Olivia sank wearily into the nearest chair and looked up at him. He stood in the center of the room, directly in the light spilling from the kitchen, like an actor caught in the spotlight.

“Alec,” she shook her head. “There was no cover-up. I didn’t tell you there was a question about treating her because in my mind there was no question. Jonathan Cramer dislikes me and he’s afraid I might be selected over him for the director spot. He’s looking for a way to hurt me.”

“Right this minute I don’t give a damn what he’s doing to you,” he said. “I want to know what happened to my wife.

“I’ve explained everything that hap…”

“You made it sound like you only had one option.”

“I felt like I did.”

He paced, out of the spotlight, into it again. “It’s always struck me as insane—the idea of one lone physician performing open heart surgery, whether you had the necessary instruments or not.
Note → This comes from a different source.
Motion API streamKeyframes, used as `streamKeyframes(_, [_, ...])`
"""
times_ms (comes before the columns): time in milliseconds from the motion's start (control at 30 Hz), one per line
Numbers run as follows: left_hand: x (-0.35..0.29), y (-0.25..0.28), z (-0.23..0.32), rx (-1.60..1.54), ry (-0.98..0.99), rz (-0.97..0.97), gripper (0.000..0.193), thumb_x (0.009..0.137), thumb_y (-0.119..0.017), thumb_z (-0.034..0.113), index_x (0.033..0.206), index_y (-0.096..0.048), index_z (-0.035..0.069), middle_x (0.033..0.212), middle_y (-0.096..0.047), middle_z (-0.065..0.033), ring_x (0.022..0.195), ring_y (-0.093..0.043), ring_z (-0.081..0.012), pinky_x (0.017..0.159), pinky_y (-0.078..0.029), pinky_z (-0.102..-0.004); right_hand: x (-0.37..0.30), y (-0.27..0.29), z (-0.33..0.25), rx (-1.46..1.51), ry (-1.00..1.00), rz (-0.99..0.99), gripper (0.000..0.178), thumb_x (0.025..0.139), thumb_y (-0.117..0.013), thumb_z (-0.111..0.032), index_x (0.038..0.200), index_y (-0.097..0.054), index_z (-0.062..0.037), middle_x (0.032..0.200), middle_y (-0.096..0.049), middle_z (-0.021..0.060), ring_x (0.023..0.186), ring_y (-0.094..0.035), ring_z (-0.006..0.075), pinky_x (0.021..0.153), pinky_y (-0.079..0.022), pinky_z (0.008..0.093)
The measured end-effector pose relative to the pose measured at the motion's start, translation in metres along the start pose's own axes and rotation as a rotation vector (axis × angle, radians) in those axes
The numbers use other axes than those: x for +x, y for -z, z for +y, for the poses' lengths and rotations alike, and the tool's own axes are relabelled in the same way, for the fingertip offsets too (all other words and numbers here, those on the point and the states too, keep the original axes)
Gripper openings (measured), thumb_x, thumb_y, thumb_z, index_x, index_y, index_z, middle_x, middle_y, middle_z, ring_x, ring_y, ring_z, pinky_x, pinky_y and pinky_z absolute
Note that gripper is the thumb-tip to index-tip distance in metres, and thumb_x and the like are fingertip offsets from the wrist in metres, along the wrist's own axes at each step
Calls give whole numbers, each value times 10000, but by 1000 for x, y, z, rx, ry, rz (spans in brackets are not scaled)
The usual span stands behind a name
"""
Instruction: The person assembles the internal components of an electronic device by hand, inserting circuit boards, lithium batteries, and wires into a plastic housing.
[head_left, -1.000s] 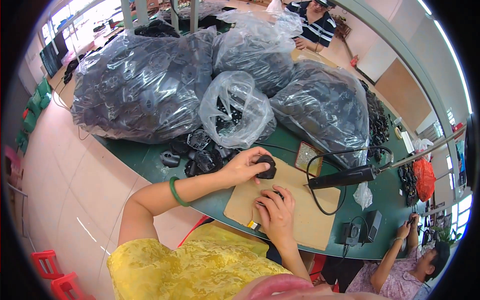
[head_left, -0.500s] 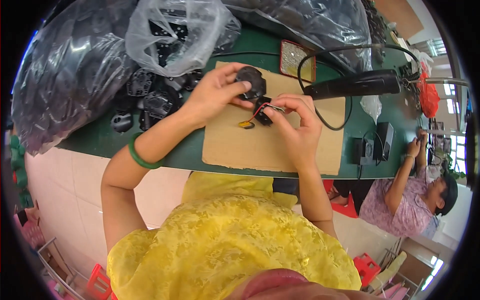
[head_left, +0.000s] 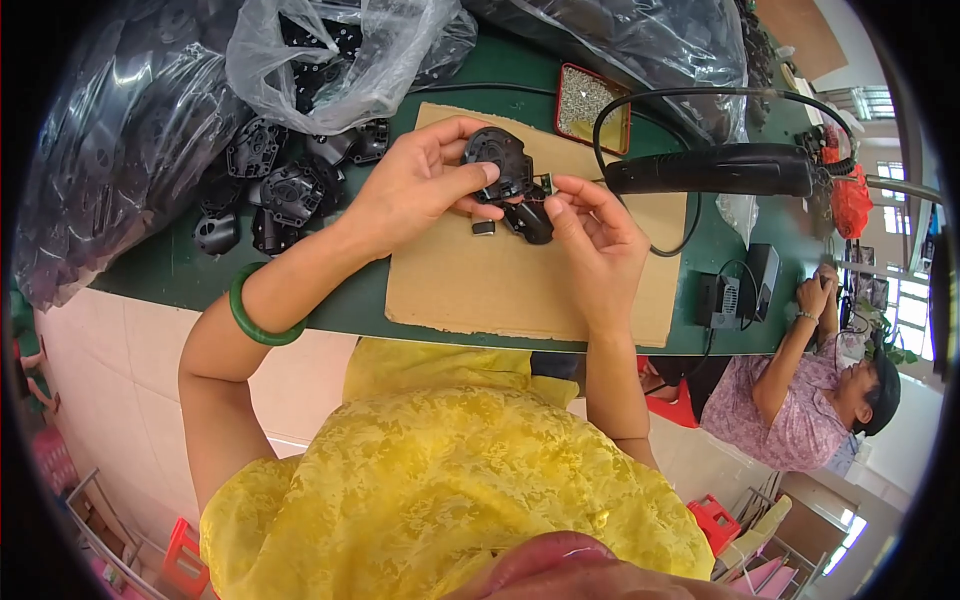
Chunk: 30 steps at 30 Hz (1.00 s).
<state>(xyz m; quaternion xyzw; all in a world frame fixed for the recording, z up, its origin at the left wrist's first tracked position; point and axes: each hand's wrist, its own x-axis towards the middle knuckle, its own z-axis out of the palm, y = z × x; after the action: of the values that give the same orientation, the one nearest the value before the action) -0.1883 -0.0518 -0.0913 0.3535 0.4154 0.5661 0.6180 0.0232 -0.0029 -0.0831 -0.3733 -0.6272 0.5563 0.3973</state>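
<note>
Left hand (head_left: pixel 425 185): holding the shell (head_left: pixel 505 160), I see.
Right hand (head_left: pixel 605 240): narrow, fingertips at the board (head_left: pixel 544 183).
Cardboard (head_left: pixel 450 295): near its far edge, I'd steady the shell, pressing lightly.

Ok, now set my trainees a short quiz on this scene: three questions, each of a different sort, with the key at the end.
1. Which hand holds the round black part?
2. True or false: the green bangle is on the left forearm.
3. What lies on the table beneath the hands? (a) a cloth; (b) a piece of cardboard; (c) a sheet of glass.

Key
1. The left hand.
2. True.
3. b.
</note>
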Motion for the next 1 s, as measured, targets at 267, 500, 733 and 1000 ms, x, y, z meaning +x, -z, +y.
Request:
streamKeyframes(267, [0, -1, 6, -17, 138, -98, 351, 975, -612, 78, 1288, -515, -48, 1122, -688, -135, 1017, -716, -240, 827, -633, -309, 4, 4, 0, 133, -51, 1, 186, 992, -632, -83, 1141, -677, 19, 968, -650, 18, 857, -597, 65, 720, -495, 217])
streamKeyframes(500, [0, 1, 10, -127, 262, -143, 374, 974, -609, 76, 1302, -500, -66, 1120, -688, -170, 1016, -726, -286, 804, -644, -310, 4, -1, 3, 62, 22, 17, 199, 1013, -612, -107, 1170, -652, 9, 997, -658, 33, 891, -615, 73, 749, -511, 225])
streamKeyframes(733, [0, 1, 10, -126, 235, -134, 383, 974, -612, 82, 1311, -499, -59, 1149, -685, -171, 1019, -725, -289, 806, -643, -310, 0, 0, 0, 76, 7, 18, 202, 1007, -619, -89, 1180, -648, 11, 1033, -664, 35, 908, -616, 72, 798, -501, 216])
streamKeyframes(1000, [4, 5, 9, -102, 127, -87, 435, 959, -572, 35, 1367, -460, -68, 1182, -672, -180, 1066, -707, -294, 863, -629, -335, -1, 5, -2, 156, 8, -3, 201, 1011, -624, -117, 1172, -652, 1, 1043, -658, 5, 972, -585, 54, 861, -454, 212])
I tried to put that thought out of my mind, but this article just…” He shook his head and turned to look at her again. “Why didn’t you send her up to Emerson?”

This way her blood’s on your hands.

“I didn’t think she could possibly make it, and…”

Alec gestured toward the newspaper on the coffee table. “This guy obviously thought her chances were better if she went up, and he’d been working there longer than you. Didn’t you stop to consider that he might have known what he was talking about?”

“I really thought that surgery…”

“You don’t do that kind of surgery in that kind of setting, Olivia. You don’t have to be a Rhodes Scholar to figure that out. You’d intubate her, put a couple of IV lines in her, and get her out of there as fast as you could.” He stood directly above her now, and his voice had risen, hurting her ears. “If you’d sent her to Emerson, maybe she would have had a chance. Maybe she’d still be alive.”

Tears spilled over Olivia’s cheeks. She looked up at Alec. “Jonathan was scared,” she said. “He’d never seen that kind of wound before, and he had no idea what to do with it. Think about it, Alec. Please. She had two holes in her heart. Jonathan neglected to mention that to the press. How do you stabilize a person with two holes in her heart? I had no choice but to operate. She would have died in that helicopter. I have absolutely no doubt about it. She was losing blood so quickly.”

Olivia paused. Above her, Alec was breathing hard, his eyes still narrowed, angry, but he was listening to her, hearing her out.

“Jonathan walked out on me when I said we should operate. He left me alone to take care of her. I realized that I was taking a risk when I elected to do surgery, especially by myself. Maybe it was crazy of me to try. I knew I was walking a fine line, legally and medically. But not ethically.” She brushed the back of her hand across her wet cheek. “Sending her up, making her someone else’s responsibility, would have been the easy way out, but she would have died. I did what I thought was right, and if we could have somehow closed that hole in the back of her heart she might very well have made it.” Her hand started to throb, her fingers grew hot with the memory. She looked up at Alec again. “It was the hardest thing I’ve ever done.”